TASK STATEMENT>
What lines of the data below hold the string "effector"? Copy each one out.

SUPPLIED MATERIAL>
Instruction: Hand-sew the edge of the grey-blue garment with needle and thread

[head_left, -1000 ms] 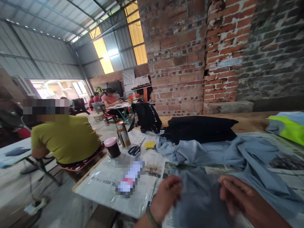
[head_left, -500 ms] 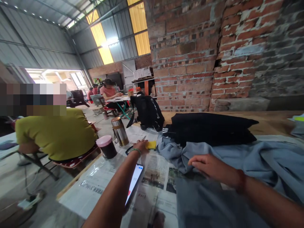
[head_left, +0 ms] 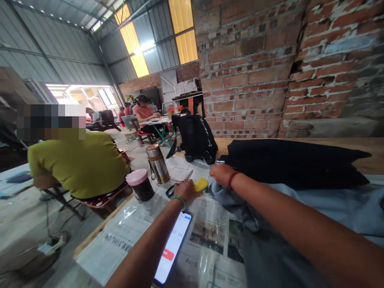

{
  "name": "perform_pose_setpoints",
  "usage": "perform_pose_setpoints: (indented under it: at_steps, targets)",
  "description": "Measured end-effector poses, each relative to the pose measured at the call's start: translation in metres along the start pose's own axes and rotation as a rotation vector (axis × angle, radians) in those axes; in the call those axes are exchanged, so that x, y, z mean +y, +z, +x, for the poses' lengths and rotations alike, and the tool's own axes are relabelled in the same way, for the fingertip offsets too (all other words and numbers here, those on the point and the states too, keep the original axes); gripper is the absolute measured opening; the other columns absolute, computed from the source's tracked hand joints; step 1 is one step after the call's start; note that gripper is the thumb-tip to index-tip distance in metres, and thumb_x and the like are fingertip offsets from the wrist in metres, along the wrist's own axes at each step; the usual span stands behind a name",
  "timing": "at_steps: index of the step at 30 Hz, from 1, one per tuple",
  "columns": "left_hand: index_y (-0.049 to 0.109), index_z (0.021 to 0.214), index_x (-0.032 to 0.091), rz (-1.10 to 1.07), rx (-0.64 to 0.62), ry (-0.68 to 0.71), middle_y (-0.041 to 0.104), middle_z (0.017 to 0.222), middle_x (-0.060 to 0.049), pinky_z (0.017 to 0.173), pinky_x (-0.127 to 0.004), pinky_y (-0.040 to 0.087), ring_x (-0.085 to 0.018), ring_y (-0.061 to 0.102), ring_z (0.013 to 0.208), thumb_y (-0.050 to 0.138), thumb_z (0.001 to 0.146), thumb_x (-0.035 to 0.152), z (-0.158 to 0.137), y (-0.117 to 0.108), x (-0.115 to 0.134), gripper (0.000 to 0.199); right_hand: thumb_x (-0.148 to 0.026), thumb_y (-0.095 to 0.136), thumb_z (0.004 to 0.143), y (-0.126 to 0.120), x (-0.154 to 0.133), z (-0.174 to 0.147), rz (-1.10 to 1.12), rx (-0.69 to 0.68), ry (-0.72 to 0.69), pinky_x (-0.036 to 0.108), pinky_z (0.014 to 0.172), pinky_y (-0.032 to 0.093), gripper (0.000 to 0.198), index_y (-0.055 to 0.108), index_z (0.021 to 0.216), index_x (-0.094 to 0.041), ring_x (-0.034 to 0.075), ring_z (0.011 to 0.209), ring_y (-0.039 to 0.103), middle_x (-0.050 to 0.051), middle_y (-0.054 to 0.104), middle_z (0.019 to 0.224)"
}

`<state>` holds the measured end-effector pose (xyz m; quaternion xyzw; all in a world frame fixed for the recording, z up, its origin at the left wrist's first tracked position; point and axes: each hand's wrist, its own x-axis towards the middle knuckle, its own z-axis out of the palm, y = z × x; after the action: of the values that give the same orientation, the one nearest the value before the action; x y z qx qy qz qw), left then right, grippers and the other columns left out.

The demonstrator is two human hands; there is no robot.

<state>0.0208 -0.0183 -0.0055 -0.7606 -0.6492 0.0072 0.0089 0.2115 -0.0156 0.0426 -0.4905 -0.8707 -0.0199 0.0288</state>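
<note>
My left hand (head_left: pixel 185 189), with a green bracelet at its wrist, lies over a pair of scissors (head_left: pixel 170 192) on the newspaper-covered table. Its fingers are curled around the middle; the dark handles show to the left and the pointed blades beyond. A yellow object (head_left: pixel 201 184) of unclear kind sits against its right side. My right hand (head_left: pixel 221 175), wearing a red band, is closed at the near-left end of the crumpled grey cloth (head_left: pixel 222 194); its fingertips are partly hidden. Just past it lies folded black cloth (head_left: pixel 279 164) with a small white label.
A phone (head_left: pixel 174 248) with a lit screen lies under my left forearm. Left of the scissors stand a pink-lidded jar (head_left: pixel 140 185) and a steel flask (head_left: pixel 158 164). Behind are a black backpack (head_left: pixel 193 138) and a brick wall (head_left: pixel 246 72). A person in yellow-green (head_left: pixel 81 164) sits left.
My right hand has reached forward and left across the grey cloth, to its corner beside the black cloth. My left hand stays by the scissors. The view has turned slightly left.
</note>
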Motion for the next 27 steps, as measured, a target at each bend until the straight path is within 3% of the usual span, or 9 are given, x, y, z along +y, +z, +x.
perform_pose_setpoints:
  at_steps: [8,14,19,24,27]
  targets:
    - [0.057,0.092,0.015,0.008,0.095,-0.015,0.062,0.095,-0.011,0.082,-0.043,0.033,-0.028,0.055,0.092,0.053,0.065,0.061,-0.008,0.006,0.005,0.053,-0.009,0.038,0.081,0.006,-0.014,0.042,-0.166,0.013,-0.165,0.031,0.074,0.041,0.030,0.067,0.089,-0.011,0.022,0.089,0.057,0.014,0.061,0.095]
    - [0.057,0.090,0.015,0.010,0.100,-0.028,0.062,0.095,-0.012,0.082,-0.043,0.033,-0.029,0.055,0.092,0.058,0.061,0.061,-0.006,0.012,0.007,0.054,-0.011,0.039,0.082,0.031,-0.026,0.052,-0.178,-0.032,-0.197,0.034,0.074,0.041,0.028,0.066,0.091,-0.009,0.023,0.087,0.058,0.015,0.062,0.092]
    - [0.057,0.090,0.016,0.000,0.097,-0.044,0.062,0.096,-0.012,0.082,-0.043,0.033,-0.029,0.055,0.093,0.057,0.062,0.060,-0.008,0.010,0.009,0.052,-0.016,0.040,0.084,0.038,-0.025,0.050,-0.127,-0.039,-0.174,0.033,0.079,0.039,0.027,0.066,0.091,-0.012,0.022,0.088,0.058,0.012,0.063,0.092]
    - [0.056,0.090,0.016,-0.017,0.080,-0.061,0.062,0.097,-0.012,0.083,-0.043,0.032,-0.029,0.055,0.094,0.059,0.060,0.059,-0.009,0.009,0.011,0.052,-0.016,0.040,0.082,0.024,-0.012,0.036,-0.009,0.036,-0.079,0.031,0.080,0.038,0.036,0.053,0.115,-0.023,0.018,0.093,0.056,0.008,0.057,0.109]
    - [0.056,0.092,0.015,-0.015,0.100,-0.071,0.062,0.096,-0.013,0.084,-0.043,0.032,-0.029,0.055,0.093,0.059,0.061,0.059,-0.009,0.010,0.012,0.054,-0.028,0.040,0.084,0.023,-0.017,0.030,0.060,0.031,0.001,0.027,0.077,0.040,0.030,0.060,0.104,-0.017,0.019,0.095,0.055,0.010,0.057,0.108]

ANSWER FOR THIS EXERCISE>
  "description": "Measured end-effector poses, each relative to the pose measured at the call's start: translation in metres along the start pose's own axes and rotation as a rotation vector (axis × angle, radians) in those axes; in the call those axes are exchanged, so that x, y, z mean +y, +z, +x, for the poses' lengths and rotations alike, and the tool's own axes are relabelled in the same way, for the fingertip offsets too (all other words and numbers here, those on the point and the states too, keep the original axes); gripper is the absolute measured opening; the other columns absolute, computed from the source's tracked hand joints; step 1 is one step after the call's start; note that gripper is the thumb-tip to index-tip distance in metres, and thumb_x and the like are fingertip offsets from the wrist in metres, along the wrist's own axes at each step; the usual span stands behind a name",
`<state>` holds the measured end-effector pose (xyz m; quaternion xyzw; all in a world frame fixed for the recording, z up, its origin at the left wrist's first tracked position; point and axes: each hand's wrist, its own x-axis towards the middle knuckle, its own z-axis out of the palm, y = z × x; after the action: of the values that give the same orientation, the one nearest the value before the action; x y z qx qy qz qw), left then right, grippers and the other columns left out.

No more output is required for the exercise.